Posted on 10/23/2015 8:31:54 AM PDT by Conscience of a Conservative

A nurse held for three days in quarantine at a Newark hospital last year after aiding Ebola patients in West Africa has filed suit against Governor Christie and members of his administration, saying they violated her constitutional rights by holding her against her will without due process.
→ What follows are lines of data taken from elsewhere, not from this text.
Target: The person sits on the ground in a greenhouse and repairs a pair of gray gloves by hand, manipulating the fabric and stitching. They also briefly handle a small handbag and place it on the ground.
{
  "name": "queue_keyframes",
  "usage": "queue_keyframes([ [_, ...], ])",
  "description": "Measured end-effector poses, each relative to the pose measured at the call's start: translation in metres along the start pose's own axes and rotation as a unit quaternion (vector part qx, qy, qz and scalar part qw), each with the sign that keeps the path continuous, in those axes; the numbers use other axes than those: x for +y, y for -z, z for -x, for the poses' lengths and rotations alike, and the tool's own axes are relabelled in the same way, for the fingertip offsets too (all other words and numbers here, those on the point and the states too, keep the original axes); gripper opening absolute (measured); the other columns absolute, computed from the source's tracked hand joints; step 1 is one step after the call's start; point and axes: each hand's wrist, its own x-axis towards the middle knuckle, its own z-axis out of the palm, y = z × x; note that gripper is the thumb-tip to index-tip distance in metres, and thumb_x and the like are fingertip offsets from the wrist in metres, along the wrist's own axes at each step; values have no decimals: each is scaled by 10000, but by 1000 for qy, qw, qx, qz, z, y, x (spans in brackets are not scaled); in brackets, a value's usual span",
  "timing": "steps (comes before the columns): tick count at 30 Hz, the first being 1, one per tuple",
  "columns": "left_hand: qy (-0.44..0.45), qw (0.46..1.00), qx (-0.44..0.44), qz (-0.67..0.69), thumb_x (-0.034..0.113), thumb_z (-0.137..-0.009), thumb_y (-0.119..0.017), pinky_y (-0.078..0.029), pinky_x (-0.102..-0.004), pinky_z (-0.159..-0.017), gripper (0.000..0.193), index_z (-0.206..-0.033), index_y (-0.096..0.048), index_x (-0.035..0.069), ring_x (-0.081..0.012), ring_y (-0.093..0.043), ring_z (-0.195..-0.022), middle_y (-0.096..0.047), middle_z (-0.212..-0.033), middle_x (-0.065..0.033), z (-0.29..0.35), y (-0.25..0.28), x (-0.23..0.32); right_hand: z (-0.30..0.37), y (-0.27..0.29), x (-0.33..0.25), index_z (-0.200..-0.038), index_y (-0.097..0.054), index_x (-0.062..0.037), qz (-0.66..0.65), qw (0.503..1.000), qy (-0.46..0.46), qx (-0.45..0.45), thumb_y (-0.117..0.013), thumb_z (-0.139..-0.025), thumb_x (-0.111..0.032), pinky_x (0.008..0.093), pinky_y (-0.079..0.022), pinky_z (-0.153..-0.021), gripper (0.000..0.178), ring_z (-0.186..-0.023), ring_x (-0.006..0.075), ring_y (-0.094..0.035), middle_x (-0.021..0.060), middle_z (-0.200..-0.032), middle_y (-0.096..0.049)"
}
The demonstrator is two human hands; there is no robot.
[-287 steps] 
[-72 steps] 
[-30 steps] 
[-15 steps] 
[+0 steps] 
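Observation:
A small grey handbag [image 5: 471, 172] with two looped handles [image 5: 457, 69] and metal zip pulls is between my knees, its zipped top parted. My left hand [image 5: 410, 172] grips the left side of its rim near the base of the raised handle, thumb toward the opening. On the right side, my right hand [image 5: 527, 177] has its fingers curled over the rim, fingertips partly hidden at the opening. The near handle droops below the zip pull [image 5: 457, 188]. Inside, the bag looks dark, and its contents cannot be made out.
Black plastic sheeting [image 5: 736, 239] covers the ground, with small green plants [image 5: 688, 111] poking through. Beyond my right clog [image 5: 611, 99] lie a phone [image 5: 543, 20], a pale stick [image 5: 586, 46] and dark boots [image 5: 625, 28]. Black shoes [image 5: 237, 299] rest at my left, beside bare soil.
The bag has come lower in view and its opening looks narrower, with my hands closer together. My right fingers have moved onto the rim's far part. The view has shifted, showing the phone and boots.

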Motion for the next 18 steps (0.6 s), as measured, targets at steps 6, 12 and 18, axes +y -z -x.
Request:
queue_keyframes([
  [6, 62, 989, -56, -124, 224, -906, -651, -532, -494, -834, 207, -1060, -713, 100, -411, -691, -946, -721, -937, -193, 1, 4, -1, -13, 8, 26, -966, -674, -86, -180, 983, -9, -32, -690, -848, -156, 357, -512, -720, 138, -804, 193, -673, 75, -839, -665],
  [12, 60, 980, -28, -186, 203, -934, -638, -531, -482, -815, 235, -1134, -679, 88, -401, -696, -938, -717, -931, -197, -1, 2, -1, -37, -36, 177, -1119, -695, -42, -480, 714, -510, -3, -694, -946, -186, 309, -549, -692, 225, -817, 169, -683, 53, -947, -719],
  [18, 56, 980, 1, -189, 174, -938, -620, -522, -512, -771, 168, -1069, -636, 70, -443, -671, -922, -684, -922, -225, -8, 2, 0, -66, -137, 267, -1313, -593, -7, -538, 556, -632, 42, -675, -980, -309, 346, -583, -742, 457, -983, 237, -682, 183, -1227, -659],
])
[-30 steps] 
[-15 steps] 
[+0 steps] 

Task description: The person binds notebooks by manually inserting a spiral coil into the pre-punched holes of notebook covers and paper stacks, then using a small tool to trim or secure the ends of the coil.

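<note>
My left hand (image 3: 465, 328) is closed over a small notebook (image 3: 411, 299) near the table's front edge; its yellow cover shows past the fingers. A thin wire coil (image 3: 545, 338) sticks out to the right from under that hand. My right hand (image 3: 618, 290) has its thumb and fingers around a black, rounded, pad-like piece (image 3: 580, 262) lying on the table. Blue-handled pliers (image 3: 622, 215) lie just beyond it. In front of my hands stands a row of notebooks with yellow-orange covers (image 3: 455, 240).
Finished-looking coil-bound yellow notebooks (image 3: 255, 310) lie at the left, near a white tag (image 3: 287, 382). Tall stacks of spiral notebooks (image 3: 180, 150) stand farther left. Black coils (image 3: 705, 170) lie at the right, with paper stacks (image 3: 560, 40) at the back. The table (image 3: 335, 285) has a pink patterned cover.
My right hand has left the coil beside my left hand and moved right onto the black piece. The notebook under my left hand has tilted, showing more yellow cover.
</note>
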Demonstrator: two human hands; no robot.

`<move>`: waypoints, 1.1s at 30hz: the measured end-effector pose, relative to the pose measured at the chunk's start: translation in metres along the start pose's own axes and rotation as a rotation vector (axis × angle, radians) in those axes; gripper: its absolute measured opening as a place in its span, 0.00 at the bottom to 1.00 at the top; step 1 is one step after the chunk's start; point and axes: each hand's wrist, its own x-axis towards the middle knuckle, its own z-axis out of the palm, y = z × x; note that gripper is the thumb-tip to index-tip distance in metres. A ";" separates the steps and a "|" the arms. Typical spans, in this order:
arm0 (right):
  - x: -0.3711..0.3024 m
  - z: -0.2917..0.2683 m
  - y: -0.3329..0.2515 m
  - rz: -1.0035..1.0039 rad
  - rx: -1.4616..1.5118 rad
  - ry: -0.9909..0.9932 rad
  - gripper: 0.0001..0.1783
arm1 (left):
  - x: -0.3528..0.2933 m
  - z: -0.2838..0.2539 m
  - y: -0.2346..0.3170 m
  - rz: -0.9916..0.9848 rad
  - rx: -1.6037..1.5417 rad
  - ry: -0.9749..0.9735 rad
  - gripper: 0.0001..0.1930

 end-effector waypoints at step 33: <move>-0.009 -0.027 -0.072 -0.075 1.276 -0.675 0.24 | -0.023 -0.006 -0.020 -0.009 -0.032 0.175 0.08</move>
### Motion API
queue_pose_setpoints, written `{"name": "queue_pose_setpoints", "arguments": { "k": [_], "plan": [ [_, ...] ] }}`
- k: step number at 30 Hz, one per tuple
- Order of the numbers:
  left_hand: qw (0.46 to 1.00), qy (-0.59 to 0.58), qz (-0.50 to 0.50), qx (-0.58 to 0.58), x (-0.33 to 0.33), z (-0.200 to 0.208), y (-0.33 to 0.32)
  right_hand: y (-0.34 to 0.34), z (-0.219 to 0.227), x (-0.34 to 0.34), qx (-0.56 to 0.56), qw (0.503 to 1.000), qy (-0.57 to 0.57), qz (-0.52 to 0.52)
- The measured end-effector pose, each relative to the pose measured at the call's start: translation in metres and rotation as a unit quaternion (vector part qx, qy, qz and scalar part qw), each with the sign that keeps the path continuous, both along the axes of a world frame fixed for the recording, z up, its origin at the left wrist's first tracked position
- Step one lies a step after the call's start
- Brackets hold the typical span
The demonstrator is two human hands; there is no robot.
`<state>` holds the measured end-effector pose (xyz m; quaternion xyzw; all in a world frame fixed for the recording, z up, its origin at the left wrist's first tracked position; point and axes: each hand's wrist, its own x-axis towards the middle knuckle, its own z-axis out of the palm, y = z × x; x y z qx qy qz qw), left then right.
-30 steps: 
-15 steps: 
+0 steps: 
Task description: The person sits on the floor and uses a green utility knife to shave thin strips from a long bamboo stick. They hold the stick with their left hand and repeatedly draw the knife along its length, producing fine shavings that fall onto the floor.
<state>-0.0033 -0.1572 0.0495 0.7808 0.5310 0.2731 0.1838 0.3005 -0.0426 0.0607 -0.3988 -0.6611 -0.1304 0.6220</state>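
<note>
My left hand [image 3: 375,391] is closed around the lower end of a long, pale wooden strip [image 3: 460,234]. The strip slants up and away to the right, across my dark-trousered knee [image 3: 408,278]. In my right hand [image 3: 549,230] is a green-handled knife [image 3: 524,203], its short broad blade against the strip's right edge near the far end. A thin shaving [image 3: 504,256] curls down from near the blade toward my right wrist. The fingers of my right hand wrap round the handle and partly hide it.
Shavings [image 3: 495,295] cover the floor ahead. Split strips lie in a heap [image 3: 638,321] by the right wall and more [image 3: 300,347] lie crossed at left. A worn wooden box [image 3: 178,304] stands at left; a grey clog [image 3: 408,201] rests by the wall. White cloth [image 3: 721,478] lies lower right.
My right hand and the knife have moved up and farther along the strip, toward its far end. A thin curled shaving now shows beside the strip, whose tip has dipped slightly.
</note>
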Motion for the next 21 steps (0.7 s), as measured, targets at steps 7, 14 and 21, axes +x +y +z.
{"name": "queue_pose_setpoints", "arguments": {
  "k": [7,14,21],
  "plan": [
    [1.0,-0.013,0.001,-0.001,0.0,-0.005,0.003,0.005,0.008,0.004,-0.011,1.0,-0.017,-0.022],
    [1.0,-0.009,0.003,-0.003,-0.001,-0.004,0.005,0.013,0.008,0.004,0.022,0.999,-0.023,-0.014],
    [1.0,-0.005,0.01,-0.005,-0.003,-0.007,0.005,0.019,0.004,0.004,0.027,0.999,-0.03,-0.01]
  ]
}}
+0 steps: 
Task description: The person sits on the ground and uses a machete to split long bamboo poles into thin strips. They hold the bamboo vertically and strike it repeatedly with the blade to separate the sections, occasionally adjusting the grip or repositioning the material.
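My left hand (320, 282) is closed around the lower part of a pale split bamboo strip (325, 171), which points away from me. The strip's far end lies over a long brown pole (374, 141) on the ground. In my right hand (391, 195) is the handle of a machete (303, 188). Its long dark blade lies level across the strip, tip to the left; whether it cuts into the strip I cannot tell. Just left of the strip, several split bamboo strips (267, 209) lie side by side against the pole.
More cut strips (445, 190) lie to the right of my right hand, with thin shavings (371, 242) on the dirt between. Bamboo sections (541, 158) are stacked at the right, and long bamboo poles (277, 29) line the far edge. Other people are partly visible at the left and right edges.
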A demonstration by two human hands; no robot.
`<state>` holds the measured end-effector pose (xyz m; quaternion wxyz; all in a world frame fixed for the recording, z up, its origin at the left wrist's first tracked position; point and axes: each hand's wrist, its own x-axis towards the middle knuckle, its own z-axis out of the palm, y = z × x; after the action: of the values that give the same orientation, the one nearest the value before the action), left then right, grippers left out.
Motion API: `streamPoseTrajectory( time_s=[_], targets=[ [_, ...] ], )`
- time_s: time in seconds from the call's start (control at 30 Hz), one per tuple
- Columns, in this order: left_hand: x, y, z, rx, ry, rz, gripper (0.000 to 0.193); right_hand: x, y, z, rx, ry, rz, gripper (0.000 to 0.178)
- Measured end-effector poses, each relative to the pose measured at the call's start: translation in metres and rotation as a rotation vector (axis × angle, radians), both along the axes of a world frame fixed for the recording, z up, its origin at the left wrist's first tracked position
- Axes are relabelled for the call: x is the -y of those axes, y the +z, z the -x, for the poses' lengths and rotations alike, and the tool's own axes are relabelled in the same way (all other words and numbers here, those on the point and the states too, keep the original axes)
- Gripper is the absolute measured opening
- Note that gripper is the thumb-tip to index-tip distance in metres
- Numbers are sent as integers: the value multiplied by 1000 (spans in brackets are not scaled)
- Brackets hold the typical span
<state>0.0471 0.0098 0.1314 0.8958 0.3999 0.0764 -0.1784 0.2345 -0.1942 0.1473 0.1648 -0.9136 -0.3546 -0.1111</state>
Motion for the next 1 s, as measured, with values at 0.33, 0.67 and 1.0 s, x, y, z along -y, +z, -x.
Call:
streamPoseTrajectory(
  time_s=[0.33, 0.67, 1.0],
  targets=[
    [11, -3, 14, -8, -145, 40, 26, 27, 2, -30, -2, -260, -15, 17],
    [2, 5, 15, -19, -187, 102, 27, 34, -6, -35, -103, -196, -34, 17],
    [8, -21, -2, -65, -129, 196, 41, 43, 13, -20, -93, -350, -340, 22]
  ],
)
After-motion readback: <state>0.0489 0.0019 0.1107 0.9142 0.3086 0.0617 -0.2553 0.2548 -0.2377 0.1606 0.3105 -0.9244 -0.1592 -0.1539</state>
The nurse, Kaci Hickox, had spent a month in Sierra Leone treating Ebola patients and training other health workers for Doctors Without Borders. When she returned home on Oct. 24 and landed at Newark Liberty International Airport, she became the first health worker ensnared in the Christie administration’s new policy to impose a 21-day mandatory quarantine on travelers arriving from Sierra Leone, Liberia and Guinea who had come in contact with Ebola patients.

“We are filing this claim to hold those who made this decision accountable and also to highlight and fight against the lack of due process in the quarantine policy in New Jersey,” Hickox said Thursday via skype from her home in Oregon.

“It was clear to me that politicians and in particular Governor Christie were really reacting out of fear,” she said. “When you choose to detain someone out of fear that’s discrimination.”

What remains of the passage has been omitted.